This week we celebrate the 150th birthday of the Trades Union Congress (TUC), the first coming together in 1868 of trade unionists from all over the UK at the Manchester Mechanics Institute to form the annual Congress that we hold to still. At that time women made up around 10% of union membership.
Women have always played a significant role in the workforce though. From agricultural labour to the jute mills of Dundee, in factories and works, women have also been natural leaders at work. Women’s war effort on the two world wars is well documented. We know of the women munitions workers, engineers, communications, transport and infrastructural workers and land girls. We were taught that women were expected to give up their skills and shelf their abilities when the men returned from war.
Unionised labour is stereotyped as male blue collar heavy industry workers. How things have changed in reality. Today more people work in call centres than ever worked in shipyards. Nowadays women make up half the workforce and the majority of union members. In public services, where women’s jobs are concentrated at the lowest paid, trade union membership is now the strongest and most militant.
Of course, working class women have always worked, always been breadwinners and showed leadership in linking their working lives to their communities and family networks. Women today still organise shared childcare and mutual support in their communities, run the ménages, Christmas clubs and are the lifeblood of our workforce. Women speak up for other workers and challenge poor treatment of others in work, home and wider social life.
With such presence in the workplace and with in France’s O’Grady, as TUC general secretary, extensive equality legislation and visibility of women in some boardrooms, some say the struggle for trade union and workplace equality is over. Sadly not.

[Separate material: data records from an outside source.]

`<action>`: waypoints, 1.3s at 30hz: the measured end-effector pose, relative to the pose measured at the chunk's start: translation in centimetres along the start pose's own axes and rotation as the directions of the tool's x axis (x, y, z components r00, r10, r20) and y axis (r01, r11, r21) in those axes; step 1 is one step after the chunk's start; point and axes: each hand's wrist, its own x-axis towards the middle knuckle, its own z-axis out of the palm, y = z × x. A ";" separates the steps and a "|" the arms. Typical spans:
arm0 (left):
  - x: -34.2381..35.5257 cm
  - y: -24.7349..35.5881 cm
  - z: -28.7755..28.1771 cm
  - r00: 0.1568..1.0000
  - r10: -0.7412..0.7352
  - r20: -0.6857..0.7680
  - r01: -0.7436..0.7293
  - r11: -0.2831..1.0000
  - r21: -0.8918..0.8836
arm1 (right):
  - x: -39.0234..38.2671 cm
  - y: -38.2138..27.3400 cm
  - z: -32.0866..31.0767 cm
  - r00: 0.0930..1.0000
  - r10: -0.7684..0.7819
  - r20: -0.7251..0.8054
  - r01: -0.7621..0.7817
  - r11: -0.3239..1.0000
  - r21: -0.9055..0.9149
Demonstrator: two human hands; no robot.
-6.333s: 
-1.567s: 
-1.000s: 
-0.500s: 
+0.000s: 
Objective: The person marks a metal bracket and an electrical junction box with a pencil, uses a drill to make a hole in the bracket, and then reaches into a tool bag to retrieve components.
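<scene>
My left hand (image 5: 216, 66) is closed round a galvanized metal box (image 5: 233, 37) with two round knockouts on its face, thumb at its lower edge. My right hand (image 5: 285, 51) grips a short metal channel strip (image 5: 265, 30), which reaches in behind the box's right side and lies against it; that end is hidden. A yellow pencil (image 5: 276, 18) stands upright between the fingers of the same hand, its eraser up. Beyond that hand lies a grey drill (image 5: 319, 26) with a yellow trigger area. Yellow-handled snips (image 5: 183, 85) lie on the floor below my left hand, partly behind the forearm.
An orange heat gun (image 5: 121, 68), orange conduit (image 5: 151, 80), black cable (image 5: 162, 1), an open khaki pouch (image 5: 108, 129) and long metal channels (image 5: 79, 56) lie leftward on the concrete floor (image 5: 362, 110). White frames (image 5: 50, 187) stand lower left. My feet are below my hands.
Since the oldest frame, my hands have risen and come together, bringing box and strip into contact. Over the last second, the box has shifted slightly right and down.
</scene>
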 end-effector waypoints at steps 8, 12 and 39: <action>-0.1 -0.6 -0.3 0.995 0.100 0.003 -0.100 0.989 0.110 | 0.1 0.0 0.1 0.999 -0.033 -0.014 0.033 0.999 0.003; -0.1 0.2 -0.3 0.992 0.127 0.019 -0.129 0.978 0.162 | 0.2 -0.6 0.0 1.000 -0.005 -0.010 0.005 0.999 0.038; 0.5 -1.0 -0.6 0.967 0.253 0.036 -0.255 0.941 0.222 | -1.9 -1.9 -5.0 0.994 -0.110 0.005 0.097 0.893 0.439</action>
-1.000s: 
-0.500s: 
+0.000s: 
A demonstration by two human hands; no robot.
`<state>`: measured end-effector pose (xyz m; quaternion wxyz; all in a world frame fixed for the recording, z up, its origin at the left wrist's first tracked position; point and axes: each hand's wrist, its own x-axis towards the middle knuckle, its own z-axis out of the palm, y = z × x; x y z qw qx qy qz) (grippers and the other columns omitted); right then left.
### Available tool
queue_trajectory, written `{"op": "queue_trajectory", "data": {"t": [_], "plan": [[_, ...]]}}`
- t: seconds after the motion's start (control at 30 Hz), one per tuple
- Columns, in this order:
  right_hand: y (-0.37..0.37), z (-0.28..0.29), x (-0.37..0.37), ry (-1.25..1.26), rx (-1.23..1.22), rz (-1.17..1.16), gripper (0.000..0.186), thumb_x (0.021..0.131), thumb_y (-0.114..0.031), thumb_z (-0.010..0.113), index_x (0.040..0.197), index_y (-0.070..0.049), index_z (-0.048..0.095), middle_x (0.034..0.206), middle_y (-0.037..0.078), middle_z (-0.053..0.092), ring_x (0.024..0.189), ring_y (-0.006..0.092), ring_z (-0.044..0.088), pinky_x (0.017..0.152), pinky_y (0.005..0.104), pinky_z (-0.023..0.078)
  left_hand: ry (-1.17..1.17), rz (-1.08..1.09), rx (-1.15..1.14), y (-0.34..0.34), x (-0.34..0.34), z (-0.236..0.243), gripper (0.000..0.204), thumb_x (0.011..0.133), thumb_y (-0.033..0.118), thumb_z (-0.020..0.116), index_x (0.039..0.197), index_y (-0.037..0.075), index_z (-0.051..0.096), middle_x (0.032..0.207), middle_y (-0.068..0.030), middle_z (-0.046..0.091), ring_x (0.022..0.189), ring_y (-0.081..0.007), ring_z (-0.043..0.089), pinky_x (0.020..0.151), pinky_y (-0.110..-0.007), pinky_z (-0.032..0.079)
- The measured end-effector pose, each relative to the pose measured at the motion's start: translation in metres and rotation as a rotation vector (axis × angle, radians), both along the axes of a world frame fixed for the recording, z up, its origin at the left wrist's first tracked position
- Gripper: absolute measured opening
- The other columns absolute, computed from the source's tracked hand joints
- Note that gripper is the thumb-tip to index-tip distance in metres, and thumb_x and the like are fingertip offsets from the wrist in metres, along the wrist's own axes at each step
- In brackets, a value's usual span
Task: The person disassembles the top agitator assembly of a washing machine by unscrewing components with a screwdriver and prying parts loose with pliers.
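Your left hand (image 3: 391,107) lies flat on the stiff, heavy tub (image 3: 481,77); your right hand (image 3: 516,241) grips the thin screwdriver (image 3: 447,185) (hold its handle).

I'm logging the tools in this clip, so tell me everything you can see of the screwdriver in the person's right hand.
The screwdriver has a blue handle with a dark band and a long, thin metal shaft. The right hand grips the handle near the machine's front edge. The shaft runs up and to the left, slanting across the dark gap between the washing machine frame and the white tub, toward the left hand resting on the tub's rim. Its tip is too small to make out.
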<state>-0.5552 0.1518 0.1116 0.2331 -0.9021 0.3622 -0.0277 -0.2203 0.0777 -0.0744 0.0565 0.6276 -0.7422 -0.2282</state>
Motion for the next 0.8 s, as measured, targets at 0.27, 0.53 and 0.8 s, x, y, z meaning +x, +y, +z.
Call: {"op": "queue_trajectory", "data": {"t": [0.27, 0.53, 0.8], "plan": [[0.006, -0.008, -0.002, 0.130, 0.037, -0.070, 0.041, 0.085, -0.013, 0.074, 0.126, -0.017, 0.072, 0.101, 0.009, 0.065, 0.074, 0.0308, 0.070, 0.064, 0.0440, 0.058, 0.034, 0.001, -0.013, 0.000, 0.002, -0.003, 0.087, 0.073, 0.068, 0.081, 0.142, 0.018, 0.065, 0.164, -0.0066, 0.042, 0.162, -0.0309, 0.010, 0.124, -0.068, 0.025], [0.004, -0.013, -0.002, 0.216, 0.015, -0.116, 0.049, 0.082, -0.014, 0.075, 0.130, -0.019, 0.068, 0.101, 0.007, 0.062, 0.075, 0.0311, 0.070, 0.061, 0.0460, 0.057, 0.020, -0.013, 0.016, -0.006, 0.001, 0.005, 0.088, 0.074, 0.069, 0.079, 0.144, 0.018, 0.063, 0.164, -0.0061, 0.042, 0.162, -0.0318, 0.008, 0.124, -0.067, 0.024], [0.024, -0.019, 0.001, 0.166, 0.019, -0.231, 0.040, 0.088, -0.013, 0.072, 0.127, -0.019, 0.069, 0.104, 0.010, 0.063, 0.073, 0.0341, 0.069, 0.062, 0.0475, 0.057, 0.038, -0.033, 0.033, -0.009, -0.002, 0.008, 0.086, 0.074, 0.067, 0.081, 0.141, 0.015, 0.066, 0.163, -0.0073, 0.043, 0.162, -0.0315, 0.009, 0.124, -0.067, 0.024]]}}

At the beginning, it took 20 years and a lot of resistance before the TUC agreed in 1888 to support the call for equal pay between men and women. And then another 80 years further before women workers at Ford’s car plant in Dagenham went on strike and famously won equal pay for machinists, triggering the first change in the law. Today, a further 50 years on from the Equal Pay Act, women council workers in Glasgow City fight on to realise their right to equal pay for work of equal value.
Our cultural obsession with celebrity watching means we know more about the huge pay disparities between broadcast celebrities at the BBC than we do about the low paid council workers in Glasgow City who have been fighting for equal pay for over a decade. But this is all part of the same problem of undervaluing women’s work.
It is the same with sexual harassment. Of course it is incredibly brave of the famous actors that have called out Harvey Weinstein, and parliamentary researchers exposing power abuse from male MPs, other sexual predators and harassers in powerful positions in the public eye. The resulting Me Too social media campaign has exposed what every woman worker already knows, sexual harassment at work is so widespread that it is institutionalised and normalised so that a woman feels that she cannot speak out, be believed and that she will be penalised, ostracised or worse if she does.
Here is the thing, just like with equal pay, we already have robust bullying and sexual harassment codes, dignity and respect workplace expectations and even law. It is attitudes, culture and belief that needs to be changed.
However far we have come in the first 150 years, we have much further to go to ensue that women and men are truely equal in their work, in their unions and in their homes.
Women workers learn from the experience of their mothers to fight alongside their sisters and pass on to their daughters that we only win when we come together and stick together. And when we do win, we win for a better life for all – men and women alike.